**Assignment**
Return verbatim every line from the first line of the data below to the line that contains "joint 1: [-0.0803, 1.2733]", inclusive, and no further.

**Provided data**
= Beginning of Section =

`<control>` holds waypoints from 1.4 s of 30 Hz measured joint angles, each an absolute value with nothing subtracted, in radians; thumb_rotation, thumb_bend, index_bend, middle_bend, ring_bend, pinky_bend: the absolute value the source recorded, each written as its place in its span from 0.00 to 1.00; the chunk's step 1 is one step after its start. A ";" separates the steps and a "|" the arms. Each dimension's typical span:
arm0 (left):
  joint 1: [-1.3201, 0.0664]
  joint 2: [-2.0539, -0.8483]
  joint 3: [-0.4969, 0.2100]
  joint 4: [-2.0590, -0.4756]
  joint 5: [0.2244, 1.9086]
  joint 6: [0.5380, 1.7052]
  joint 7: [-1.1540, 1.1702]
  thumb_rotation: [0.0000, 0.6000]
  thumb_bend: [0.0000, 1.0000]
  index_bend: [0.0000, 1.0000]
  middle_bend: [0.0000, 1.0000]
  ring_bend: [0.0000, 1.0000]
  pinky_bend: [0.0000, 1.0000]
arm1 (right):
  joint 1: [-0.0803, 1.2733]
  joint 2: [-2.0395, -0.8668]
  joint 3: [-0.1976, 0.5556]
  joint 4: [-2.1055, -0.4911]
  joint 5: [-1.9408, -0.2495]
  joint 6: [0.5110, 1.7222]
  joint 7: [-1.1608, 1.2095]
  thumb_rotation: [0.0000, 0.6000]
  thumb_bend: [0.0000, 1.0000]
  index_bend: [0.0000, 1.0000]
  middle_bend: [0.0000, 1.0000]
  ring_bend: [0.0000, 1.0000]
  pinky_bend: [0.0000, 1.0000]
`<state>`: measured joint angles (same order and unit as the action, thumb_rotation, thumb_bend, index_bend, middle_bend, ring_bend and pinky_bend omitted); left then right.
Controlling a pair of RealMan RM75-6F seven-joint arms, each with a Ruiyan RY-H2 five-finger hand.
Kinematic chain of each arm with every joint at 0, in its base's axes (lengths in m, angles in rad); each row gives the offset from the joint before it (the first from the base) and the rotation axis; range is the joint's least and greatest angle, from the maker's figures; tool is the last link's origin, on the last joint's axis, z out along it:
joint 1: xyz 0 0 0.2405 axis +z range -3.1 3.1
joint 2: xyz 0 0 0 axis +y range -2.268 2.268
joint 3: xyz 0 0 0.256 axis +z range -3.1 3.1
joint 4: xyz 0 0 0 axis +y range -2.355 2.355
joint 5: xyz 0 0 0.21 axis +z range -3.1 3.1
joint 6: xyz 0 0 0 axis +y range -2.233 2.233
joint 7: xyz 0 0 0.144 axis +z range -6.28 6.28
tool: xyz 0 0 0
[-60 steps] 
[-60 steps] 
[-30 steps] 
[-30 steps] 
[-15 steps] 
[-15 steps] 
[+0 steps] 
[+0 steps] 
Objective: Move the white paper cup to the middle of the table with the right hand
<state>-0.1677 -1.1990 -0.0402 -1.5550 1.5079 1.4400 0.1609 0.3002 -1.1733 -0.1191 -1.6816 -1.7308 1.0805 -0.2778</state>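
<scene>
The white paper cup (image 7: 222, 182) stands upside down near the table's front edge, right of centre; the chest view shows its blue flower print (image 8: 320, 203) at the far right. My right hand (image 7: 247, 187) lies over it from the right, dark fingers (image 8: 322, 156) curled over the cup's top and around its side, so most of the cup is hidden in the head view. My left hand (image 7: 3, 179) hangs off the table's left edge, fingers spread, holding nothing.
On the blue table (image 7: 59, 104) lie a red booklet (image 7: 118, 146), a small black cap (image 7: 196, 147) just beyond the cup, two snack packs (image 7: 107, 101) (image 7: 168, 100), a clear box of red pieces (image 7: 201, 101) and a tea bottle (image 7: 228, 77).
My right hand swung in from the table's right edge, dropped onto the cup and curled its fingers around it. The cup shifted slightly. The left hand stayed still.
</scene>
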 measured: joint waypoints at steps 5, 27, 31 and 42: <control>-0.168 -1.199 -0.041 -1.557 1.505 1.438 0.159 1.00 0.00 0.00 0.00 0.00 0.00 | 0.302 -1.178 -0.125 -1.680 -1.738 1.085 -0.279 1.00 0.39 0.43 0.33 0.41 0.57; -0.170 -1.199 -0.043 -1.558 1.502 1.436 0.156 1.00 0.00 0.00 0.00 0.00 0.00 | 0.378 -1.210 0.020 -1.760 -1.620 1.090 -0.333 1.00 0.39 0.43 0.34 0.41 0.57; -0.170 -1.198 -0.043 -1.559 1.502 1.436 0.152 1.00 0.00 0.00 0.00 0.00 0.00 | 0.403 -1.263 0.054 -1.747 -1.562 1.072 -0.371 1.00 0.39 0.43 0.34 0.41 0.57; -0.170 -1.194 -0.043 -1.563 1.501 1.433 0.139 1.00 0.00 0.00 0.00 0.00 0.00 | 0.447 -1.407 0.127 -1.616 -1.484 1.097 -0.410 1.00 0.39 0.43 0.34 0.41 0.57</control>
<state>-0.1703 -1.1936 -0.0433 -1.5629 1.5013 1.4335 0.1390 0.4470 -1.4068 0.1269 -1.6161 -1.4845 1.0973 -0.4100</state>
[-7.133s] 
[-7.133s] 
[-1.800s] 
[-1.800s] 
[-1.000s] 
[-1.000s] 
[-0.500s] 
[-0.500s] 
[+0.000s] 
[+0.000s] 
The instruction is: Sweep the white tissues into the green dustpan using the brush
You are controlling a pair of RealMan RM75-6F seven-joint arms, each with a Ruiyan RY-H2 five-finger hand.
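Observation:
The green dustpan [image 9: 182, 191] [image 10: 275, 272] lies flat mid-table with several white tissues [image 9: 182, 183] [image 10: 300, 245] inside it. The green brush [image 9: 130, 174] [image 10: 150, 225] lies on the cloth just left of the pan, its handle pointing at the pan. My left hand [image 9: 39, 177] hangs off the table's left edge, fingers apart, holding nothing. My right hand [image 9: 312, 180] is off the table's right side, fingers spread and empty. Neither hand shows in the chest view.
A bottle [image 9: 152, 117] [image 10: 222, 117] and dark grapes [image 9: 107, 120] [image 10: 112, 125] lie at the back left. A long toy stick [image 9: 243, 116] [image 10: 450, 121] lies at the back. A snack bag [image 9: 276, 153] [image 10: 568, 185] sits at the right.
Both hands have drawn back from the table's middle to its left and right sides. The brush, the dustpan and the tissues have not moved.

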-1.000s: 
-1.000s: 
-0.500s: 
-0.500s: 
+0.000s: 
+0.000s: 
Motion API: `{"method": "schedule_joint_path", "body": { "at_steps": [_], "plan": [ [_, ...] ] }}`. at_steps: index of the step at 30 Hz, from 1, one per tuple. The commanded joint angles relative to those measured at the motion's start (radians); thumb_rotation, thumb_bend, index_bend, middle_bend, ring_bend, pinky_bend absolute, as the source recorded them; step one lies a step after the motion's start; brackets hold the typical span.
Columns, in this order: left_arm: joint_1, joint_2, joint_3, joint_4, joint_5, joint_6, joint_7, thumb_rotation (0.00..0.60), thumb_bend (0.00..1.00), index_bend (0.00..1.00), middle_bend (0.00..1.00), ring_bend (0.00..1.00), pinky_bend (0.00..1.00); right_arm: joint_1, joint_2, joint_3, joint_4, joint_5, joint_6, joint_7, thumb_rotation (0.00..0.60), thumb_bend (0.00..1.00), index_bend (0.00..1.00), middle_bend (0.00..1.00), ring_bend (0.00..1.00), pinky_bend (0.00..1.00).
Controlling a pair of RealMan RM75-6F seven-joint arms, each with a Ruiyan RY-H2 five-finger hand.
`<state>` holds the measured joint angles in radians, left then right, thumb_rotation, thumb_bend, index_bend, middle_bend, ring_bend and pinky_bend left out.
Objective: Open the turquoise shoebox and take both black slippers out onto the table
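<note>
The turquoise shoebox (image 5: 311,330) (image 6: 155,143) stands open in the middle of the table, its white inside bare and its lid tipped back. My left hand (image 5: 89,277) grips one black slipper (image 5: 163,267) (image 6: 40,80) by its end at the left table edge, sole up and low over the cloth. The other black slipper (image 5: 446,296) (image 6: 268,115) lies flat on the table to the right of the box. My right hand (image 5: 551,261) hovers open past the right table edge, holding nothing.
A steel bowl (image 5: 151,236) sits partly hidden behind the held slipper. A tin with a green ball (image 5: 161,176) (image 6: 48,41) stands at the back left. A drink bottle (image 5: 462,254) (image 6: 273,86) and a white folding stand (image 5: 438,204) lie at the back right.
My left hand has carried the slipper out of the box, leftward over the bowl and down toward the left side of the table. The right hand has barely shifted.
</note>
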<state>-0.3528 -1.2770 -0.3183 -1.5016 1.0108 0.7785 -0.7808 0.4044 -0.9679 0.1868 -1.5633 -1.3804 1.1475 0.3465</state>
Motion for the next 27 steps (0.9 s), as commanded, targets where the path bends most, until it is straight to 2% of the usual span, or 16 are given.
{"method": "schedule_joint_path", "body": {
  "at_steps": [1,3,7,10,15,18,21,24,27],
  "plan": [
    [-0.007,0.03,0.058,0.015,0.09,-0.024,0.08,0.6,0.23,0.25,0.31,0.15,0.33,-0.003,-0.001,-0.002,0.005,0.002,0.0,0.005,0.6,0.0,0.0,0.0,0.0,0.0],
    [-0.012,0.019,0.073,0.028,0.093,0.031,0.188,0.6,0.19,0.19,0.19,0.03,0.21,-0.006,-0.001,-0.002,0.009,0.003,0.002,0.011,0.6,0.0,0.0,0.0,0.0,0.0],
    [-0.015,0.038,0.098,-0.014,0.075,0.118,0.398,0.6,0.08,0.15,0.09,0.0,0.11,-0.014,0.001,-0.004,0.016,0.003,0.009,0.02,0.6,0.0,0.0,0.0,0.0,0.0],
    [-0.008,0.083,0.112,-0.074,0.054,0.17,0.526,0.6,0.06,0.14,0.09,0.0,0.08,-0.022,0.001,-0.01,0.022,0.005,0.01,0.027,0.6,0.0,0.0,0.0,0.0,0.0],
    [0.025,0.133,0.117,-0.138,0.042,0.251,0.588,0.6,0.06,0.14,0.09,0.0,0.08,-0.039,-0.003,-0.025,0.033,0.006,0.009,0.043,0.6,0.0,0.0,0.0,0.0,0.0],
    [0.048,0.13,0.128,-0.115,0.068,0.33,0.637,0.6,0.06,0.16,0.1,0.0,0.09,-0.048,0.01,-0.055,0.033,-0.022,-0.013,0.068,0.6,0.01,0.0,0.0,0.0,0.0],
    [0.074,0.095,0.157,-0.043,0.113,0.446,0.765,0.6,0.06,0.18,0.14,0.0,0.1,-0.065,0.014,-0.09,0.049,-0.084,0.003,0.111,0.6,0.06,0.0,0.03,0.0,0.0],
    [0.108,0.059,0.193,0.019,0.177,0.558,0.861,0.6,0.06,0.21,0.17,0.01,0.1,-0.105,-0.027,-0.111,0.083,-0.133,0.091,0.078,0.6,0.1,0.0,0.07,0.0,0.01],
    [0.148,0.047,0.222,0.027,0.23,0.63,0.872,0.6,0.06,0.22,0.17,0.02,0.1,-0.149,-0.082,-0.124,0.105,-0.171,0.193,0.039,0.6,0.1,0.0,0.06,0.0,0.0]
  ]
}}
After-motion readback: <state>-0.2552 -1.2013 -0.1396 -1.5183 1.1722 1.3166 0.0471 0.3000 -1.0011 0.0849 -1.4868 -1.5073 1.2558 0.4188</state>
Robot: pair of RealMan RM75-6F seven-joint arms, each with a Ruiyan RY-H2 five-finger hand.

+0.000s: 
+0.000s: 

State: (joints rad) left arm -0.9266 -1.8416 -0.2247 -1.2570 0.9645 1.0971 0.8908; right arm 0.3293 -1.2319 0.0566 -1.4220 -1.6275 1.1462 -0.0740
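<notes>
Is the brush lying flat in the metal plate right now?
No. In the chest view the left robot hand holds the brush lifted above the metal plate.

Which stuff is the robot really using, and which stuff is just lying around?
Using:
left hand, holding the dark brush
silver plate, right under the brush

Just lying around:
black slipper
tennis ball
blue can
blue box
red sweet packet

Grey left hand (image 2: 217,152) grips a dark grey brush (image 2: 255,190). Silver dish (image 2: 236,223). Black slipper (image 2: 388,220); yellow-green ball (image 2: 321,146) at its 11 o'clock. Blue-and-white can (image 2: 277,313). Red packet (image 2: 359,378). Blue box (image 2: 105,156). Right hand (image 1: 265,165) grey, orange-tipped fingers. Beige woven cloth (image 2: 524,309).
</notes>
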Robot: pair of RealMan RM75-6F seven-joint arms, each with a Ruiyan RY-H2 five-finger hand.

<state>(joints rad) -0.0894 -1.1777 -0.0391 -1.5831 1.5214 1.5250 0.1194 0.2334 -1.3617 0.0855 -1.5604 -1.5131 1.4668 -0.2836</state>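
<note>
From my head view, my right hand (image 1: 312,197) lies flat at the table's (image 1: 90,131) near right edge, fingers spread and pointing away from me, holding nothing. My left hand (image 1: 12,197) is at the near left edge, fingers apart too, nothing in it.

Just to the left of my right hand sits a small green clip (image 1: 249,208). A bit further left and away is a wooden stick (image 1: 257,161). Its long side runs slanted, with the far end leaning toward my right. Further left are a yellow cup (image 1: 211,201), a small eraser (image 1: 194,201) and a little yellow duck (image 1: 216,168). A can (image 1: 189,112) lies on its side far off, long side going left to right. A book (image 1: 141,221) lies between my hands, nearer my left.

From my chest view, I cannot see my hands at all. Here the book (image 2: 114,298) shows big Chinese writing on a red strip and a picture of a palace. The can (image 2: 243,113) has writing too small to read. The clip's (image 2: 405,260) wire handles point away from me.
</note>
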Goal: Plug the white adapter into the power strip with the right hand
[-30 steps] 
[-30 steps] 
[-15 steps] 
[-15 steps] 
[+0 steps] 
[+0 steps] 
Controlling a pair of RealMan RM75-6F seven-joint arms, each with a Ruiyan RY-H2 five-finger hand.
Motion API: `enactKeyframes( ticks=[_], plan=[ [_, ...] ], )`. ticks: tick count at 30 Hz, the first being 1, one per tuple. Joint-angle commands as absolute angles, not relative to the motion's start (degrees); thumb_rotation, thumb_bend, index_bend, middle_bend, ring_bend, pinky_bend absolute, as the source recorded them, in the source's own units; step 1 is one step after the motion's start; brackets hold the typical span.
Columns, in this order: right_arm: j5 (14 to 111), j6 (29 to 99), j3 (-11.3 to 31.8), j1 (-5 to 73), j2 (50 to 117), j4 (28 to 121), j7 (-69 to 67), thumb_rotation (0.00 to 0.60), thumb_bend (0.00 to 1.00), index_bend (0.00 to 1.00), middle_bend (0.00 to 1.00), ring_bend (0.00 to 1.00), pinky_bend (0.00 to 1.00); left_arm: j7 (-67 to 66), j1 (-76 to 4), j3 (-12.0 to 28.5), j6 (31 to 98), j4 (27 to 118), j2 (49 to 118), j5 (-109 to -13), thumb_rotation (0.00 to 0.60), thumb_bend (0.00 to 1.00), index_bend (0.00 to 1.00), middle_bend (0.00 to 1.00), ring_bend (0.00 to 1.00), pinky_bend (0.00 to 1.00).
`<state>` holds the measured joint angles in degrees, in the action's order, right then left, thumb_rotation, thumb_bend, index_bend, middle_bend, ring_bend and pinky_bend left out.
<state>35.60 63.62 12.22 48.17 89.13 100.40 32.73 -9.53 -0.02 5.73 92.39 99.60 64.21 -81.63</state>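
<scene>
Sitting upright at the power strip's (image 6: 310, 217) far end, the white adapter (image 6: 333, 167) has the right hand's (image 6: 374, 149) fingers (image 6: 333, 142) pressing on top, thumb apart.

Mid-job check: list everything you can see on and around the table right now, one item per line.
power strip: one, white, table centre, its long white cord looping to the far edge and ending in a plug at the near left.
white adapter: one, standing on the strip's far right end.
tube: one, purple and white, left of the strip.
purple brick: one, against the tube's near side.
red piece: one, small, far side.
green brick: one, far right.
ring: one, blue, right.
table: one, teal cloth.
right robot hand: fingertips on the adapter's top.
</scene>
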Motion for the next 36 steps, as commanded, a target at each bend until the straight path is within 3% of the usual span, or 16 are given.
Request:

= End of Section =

**Solution to the exercise**
`<control>` holds waypoints from 1.4 s of 30 Hz measured joint angles, each an absolute value with nothing subtracted, in radians; thumb_rotation, thumb_bend, index_bend, middle_bend, ring_bend, pinky_bend: the absolute value the source recorded, each written as its place in its span from 0.00 to 1.00; the chunk's step 1 is one step after its start. A ";" separates the steps and a "|" the arms. Each dimension's typical span:
arm0 (left):
  joint 1: [-1.3201, 0.0664]
  joint 2: [-2.0539, -0.8483]
  joint 3: [-0.4969, 0.2100]
  joint 4: [-2.0590, -0.4756]
  joint 5: [0.2244, 1.9086]
  joint 6: [0.5380, 1.7052]
  joint 7: [-1.1540, 1.1702]
  thumb_rotation: [0.0000, 0.6000]
  thumb_bend: [0.0000, 1.0000]
  index_bend: [0.0000, 1.0000]
  middle_bend: [0.0000, 1.0000]
  ring_bend: [0.0000, 1.0000]
  pinky_bend: [0.0000, 1.0000]
arm1 (right):
  joint 1: [-0.0803, 1.2733]

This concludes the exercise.